▸ Work order
The listing is to be transcribed in full, with its images left out.

***** Recorded data

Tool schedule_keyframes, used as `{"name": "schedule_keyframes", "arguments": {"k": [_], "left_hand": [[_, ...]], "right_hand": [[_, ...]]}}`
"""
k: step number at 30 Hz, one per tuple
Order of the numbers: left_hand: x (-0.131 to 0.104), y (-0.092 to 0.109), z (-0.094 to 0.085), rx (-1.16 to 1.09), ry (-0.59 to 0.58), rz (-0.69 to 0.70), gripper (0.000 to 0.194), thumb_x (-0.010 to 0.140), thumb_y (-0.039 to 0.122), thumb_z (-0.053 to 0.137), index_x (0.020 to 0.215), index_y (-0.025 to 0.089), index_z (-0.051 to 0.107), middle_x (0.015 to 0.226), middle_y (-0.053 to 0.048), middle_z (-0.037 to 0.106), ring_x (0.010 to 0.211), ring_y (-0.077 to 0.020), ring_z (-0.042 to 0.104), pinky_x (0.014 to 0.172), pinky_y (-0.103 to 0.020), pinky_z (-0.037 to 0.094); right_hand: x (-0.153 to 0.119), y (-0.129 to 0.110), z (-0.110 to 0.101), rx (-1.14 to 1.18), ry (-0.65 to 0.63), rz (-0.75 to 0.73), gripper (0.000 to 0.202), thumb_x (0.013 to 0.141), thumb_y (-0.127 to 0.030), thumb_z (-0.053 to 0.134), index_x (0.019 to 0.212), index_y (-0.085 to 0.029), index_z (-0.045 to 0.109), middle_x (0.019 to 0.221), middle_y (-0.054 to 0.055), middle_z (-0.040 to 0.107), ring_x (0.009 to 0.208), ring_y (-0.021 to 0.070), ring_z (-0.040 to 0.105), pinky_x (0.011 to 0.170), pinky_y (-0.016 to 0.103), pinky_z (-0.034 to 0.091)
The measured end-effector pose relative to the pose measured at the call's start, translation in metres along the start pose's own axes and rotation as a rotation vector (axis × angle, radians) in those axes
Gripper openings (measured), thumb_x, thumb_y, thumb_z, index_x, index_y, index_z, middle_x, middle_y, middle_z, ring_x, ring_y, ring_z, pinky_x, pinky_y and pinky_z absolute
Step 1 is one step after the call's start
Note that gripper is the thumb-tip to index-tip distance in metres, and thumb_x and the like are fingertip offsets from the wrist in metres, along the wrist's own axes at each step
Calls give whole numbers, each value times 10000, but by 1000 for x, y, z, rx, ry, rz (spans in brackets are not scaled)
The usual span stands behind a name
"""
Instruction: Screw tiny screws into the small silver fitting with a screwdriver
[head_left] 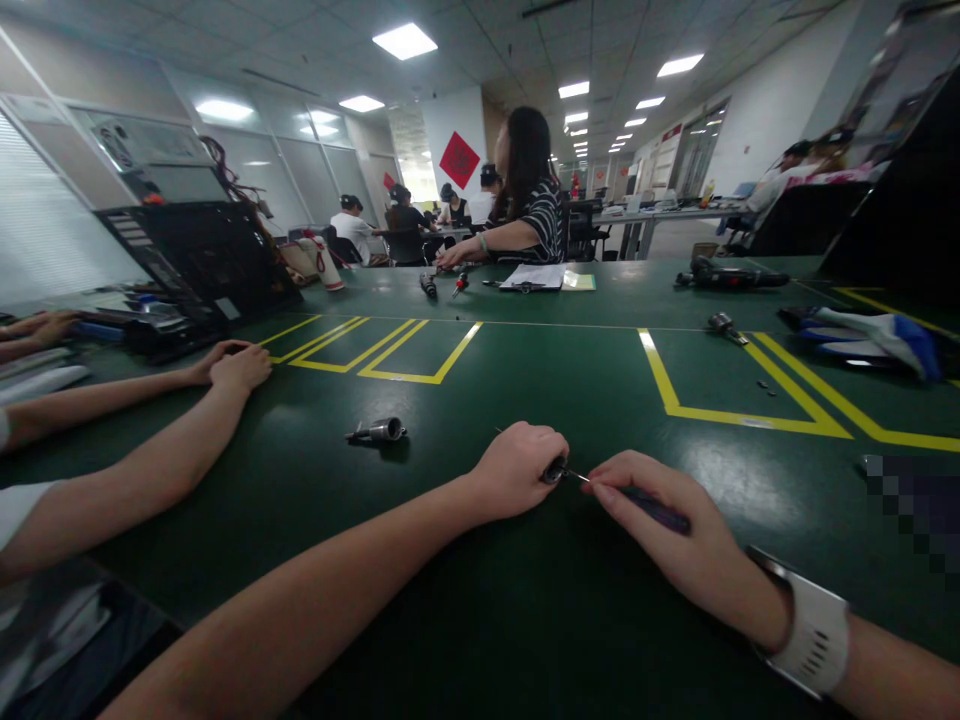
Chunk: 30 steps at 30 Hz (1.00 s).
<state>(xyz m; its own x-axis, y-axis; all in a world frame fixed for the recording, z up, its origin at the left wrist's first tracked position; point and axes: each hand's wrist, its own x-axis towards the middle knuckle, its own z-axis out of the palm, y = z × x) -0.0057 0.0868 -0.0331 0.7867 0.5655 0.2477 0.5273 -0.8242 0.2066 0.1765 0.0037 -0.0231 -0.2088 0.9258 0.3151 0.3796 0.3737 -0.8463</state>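
Worked on the green table (525,620), near edge, centre. Left hand (517,470) closed round a small metal part (553,470); right hand (667,525) curled over a dark-handled screwdriver (660,512), its tip touching that part. Seemingly mid-fastening, end not judged. Lay apart to the left: another metal cylinder (377,432). No containers nearby.

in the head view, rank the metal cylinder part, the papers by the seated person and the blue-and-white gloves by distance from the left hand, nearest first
1. Metal cylinder part: just left of the left hand, on the green table.
2. Blue-and-white gloves: far right, beyond the yellow tape lines.
3. Papers: across the table, in front of the seated person.
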Motion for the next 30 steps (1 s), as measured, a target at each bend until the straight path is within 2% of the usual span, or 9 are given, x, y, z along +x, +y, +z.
{"name": "schedule_keyframes", "arguments": {"k": [4,6,8,11,16,19,23,30], "left_hand": [[-1,0,-1,-50,37,-8,64,761,155,522,824,159,530,809,-26,606,744,-149,544,686,-271,386],[0,-1,-1,-91,60,-47,48,777,181,526,819,159,530,800,-22,597,729,-140,539,681,-264,393],[1,-3,-1,-134,70,-79,48,791,207,526,804,161,529,785,-16,588,715,-133,535,673,-257,400],[2,-3,-1,-142,68,-109,55,794,218,531,798,163,528,782,-11,586,716,-133,534,673,-258,403],[2,1,-3,-2,18,-75,31,785,158,507,809,158,525,807,-29,594,754,-157,537,690,-284,379],[1,3,-4,19,-19,-36,48,786,140,485,810,159,520,809,-31,592,759,-158,537,691,-285,369],[0,1,-3,-32,5,-33,45,776,142,503,813,160,521,818,-26,597,764,-151,542,700,-276,370],[2,-4,-1,-146,73,-92,50,797,213,528,797,164,537,763,-12,581,719,-136,531,686,-263,392]], "right_hand": [[7,7,-5,384,2,269,184,803,-363,595,787,-200,680,829,50,691,839,212,622,784,366,451],[10,11,-5,561,4,339,180,784,-360,625,794,-189,680,838,54,699,864,206,623,816,363,443],[11,12,-5,642,-6,372,182,771,-360,643,805,-186,682,857,59,702,875,204,623,818,358,442],[9,12,-5,607,14,357,199,776,-378,637,827,-191,684,877,60,700,889,210,621,828,367,437],[4,10,-4,321,2,285,223,796,-410,607,856,-211,688,910,49,692,895,218,613,820,381,435],[6,9,-4,431,-11,334,212,777,-400,630,816,-201,691,866,48,699,869,212,620,816,375,440],[11,10,-6,669,-20,415,181,755,-355,659,787,-179,688,836,59,706,835,192,624,804,352,444],[13,13,-7,775,-24,448,152,768,-320,649,804,-176,684,866,65,711,846,176,629,801,322,438]]}}
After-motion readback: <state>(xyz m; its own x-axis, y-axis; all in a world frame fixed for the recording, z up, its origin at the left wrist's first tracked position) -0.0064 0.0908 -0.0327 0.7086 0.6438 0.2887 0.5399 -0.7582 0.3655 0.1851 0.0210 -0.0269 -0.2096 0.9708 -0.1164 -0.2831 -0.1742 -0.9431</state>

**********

▸ Written solution
Tool schedule_keyframes, used as `{"name": "schedule_keyframes", "arguments": {"k": [_], "left_hand": [[_, ...]], "right_hand": [[_, ...]]}}`
"""
k: step number at 30 Hz, one per tuple
Order of the numbers: left_hand: x (-0.131 to 0.104), y (-0.092 to 0.109), z (-0.094 to 0.085), rx (-1.16 to 1.09), ry (-0.59 to 0.58), rz (-0.69 to 0.70), gripper (0.000 to 0.194), thumb_x (-0.010 to 0.140), thumb_y (-0.039 to 0.122), thumb_z (-0.053 to 0.137), index_x (0.020 to 0.215), index_y (-0.025 to 0.089), index_z (-0.051 to 0.107), middle_x (0.015 to 0.226), middle_y (-0.053 to 0.048), middle_z (-0.037 to 0.106), ring_x (0.010 to 0.211), ring_y (-0.077 to 0.020), ring_z (-0.042 to 0.104), pinky_x (0.014 to 0.172), pinky_y (-0.103 to 0.020), pinky_z (-0.037 to 0.094); right_hand: x (-0.153 to 0.119), y (-0.129 to 0.110), z (-0.110 to 0.101), rx (-1.14 to 1.18), ry (-0.65 to 0.63), rz (-0.75 to 0.73), gripper (0.000 to 0.202), thumb_x (0.013 to 0.141), thumb_y (-0.127 to 0.030), thumb_z (-0.053 to 0.134), index_x (0.019 to 0.212), index_y (-0.085 to 0.029), index_z (-0.045 to 0.109), middle_x (0.019 to 0.221), middle_y (-0.054 to 0.055), middle_z (-0.040 to 0.107), ring_x (0.009 to 0.208), ring_y (-0.021 to 0.070), ring_z (-0.040 to 0.105), pinky_x (0.011 to 0.170), pinky_y (-0.016 to 0.103), pinky_z (-0.034 to 0.091)
The measured end-effector pose relative to the pose measured at the call's start, translation in metres along the start pose's own axes and rotation as a rotation vector (axis × angle, radians) in those axes
Gripper openings (measured), thumb_x, thumb_y, thumb_z, index_x, index_y, index_z, middle_x, middle_y, middle_z, ring_x, ring_y, ring_z, pinky_x, pinky_y and pinky_z absolute
Step 1 is one step after the call's start
Note that gripper is the thumb-tip to index-tip distance in metres, and thumb_x and the like are fingertip offsets from the wrist in metres, along the wrist's own axes at each step
Calls give whole numbers, each value times 10000, but by 1000 for x, y, z, rx, ry, rz (spans in brackets are not scaled)
The usual span stands behind a name
"""
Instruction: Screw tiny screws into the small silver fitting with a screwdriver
[head_left] 
Chunk: 30 steps at 30 Hz (1.00 s).
<state>(xyz m; its own x-axis, y-axis; all in a world frame fixed for the recording, z up, its origin at the left wrist's first tracked position; point and axes: each hand's wrist, its own x-axis towards the middle knuckle, its own z-axis out of the palm, y = z × x) -0.0057 0.0868 -0.0331 0.7867 0.5655 0.2477 0.5273 -0.8242 0.2066 0.1765 0.0037 -0.0231 -0.2088 0.9258 0.3151 0.3796 0.3737 -0.8463</state>
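Worked on the green table (525,620), near edge, centre. Left hand (517,470) closed round a small metal part (553,470); right hand (667,525) curled over a dark-handled screwdriver (660,512), its tip touching that part. Seemingly mid-fastening, end not judged. Lay apart to the left: another metal cylinder (377,432). No containers nearby.

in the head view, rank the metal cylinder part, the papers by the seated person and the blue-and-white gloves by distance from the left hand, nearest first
1. Metal cylinder part: just left of the left hand, on the green table.
2. Blue-and-white gloves: far right, beyond the yellow tape lines.
3. Papers: across the table, in front of the seated person.
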Motion for the next 30 steps (1 s), as measured, a target at each bend until the straight path is within 2% of the usual span, or 9 are given, x, y, z along +x, +y, +z.
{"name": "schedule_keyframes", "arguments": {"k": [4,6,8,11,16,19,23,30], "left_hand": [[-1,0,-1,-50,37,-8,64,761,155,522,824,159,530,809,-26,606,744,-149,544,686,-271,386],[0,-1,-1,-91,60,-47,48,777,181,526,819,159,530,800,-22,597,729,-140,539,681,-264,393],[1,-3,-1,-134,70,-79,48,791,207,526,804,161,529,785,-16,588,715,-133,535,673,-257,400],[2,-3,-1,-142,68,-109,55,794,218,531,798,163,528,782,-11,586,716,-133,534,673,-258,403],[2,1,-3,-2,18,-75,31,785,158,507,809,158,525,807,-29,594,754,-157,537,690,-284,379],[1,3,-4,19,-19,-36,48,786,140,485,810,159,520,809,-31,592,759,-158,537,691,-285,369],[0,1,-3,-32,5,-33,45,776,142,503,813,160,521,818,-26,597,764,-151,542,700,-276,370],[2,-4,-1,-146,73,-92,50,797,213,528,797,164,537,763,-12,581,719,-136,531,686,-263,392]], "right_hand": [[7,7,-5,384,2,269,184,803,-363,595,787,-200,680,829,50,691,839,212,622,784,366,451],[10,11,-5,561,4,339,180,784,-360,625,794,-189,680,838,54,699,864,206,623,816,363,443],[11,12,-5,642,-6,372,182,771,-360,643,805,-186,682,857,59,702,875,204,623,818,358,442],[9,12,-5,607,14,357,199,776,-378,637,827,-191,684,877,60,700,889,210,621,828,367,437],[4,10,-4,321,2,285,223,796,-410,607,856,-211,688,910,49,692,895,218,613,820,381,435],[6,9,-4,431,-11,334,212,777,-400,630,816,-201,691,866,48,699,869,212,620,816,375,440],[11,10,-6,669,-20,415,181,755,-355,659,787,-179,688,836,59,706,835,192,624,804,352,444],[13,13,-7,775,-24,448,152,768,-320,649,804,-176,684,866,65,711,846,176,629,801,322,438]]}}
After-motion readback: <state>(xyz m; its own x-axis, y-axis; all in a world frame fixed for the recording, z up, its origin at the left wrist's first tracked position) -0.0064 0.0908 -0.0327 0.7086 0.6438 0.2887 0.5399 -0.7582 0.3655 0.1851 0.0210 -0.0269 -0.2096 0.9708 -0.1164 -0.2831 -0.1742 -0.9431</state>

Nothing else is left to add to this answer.